Vitiforst
Rebgut Märxli, Oberrohrdorf
Text und Fotos: Kaspar Keller

Ein grösseres Hobby. So bezeichnet Raphael Peterhans die Bewirtschaftung dieser halben Hektare im aargauischen Reusstal – was man aber hinterfragen darf. Alle elf Mitarbeitenden, die in Teilzeit die bis zu 700 Stunden pro Jahr leisten, werden bezahlt. Und dass man seine Hobbys durchaus ernst nehmen kann, beweist der Leiter des Weinguts Märxli schon bei der Begrüssung. Er trägt ein Gilet und ein Baseball-Cap mit aufgedrucktem Märxli-Logo: ein Fossil. Selbst die Korken, die noch in den beiden mitgebrachten Weinen stecken, sind bedruckt. Beein-druckend ist jedoch eher, wie viele Massnahmen zur Förderung der Biodiversität auf einer solch kleinen Parzelle überhaupt möglich sind. Im Jahr 2019 wurde das Weingut in die Betriebsgemeinschaft Agrino aufgenommen, wo auch Raphael Peterhans’ Bruder und Cousin arbeiten. Und da die Agrino mit der Knospe zertifiziert ist, war die Umstellung auf Bio logisch. Die 35-jährigen Reben hatten ausgedient, statt Riesling und Pinot Noir wächst seither im oberen Bereich Cabernet Jura und unten am Berg Solaris.

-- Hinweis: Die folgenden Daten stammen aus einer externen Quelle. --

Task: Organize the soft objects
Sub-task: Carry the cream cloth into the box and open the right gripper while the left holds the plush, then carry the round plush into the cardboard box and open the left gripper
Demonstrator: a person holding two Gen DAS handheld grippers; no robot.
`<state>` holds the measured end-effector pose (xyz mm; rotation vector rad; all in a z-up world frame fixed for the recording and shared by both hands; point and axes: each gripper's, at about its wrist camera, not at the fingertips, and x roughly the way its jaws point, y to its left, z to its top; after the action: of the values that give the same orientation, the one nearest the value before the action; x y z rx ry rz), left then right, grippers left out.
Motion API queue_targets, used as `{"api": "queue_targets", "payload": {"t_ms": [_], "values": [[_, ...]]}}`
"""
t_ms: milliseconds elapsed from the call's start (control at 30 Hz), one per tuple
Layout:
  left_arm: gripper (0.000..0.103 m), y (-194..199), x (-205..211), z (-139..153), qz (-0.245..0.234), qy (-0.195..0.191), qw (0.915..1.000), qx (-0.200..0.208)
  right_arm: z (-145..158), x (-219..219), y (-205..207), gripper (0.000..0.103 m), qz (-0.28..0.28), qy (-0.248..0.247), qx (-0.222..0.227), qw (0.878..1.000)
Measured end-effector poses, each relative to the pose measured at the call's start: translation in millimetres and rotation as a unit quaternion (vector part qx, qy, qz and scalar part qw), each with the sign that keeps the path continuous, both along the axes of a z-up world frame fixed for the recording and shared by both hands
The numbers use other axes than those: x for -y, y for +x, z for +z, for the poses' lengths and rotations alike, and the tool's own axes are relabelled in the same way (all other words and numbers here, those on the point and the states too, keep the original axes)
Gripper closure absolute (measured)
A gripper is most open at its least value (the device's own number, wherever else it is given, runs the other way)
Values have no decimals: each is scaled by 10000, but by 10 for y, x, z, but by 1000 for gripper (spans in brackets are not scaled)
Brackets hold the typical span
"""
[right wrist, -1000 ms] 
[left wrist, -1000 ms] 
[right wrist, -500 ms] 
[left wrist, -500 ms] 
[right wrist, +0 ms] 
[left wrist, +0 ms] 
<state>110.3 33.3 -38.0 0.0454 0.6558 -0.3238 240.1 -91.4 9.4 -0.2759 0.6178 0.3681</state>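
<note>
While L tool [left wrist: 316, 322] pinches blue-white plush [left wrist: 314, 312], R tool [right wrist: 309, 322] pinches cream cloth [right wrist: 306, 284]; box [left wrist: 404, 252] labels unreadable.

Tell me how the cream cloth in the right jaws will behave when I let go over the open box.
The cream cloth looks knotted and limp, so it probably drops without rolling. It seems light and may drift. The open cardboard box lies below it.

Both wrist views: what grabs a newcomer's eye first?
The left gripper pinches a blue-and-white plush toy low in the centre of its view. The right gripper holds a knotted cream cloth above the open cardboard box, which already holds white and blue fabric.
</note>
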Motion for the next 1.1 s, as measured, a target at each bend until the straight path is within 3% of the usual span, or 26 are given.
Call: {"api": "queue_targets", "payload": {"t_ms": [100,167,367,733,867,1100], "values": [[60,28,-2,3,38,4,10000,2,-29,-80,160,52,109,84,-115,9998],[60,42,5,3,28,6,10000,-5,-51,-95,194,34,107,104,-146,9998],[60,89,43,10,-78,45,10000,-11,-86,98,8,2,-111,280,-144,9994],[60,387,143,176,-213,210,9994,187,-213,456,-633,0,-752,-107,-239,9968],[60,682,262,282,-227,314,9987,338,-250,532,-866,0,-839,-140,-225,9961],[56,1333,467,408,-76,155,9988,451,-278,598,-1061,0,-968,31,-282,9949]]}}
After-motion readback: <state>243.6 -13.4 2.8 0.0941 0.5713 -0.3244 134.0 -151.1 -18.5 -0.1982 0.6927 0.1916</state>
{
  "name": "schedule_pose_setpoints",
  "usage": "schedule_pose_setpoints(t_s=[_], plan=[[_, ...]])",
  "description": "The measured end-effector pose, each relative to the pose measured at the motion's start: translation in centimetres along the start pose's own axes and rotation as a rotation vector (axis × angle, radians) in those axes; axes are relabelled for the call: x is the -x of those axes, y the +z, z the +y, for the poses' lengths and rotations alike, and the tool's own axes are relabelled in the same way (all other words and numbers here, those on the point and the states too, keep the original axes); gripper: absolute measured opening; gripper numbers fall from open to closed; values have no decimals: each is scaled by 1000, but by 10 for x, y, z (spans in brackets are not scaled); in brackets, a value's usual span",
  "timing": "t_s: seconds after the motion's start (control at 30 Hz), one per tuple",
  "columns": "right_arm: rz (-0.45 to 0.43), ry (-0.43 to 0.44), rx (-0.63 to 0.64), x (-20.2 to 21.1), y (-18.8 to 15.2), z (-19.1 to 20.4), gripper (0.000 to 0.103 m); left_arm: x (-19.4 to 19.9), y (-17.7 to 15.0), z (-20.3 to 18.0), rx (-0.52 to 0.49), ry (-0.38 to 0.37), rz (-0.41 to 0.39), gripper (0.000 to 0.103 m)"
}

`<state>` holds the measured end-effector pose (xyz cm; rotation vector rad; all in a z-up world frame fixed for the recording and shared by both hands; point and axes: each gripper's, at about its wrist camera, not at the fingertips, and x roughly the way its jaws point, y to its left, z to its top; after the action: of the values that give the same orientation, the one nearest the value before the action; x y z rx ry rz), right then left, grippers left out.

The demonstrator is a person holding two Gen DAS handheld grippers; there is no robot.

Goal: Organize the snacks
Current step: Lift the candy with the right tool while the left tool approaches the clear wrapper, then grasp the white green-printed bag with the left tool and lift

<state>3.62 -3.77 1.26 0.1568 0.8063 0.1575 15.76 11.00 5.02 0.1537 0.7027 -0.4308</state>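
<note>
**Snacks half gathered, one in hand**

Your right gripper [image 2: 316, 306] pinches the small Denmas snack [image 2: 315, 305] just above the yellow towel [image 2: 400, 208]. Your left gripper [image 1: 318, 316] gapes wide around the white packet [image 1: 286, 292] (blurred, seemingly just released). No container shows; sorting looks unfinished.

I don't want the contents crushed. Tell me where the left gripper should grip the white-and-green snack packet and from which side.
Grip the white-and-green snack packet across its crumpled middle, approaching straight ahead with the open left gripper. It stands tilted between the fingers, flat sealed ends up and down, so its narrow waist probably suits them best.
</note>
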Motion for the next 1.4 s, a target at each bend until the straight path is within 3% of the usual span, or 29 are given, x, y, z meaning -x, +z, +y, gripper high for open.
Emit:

«Ich erhoffe mir einen positiven Effekt auf die Bodengesundheit.»
Raphael Peterhans
Der mittlere Bereich wurde im Jahr 2022 mit Souvignier Gris und der roten Sorte CAL1-28 neubestockt. Seit einem Jahr wachsen zudem sechs Karelische Birken zwischen den Reihen. «Ich erhoffe mir einen positiven Effekt auf die Bodengesundheit. Zudem dürften die Bäume einen Einfluss auf den Wasserhaushalt und die Temperatur im Rebberg haben», sagt er. Die karelische Birke wächst eher hoch und hat ein lockeres Laubwerk. Die Reben werden – so Peterhans – somit auch künftig genug Sonne erhalten, zudem dürften sie Nährstoffe einfacher aufnehmen können. Noch fallen die jungen Bäumchen nicht auf, nur der Kunststoff-Schutz leuchtet zwischen den Reben hervor. Beim Spaziergang durch die Reben zeigt der 34-Jährige Reihen, bei denen der Boden umgewälzt wurde. «Hier öffnen wir nach der Ernte die Fläche, um Zwiebelpflanzen zu fördern.» Auf jeder zweiten Gasse sät er eine Blumenmischung. Gemäht wird gestaffelt, damit die Insekten stets Nahrung finden. «Allerdings können sich dann auch die Mäuse besser verstecken», sagt der Weinbauer. Er gewichtet den Gesamtnutzen einer intakten Biodiversität höher und hofft, dass die Mäusebussarde, Turmfalken sowie die Katzen aus der Nachbarschaft für ein akzeptables Gleichgewicht sorgen. Besonders stolz ist der Winzer auf ein weiteres Pflänzchen, das jetzt im Herbst unscheinbarer kaum sein könnte. Nur winzig kleine Blättchen wachsen auf einigen Mauern. «Rötlicher Mauerpfeffer kommt in der Schweiz nur an wenigen Stellen im Aargau und im Kanton Genf vor.»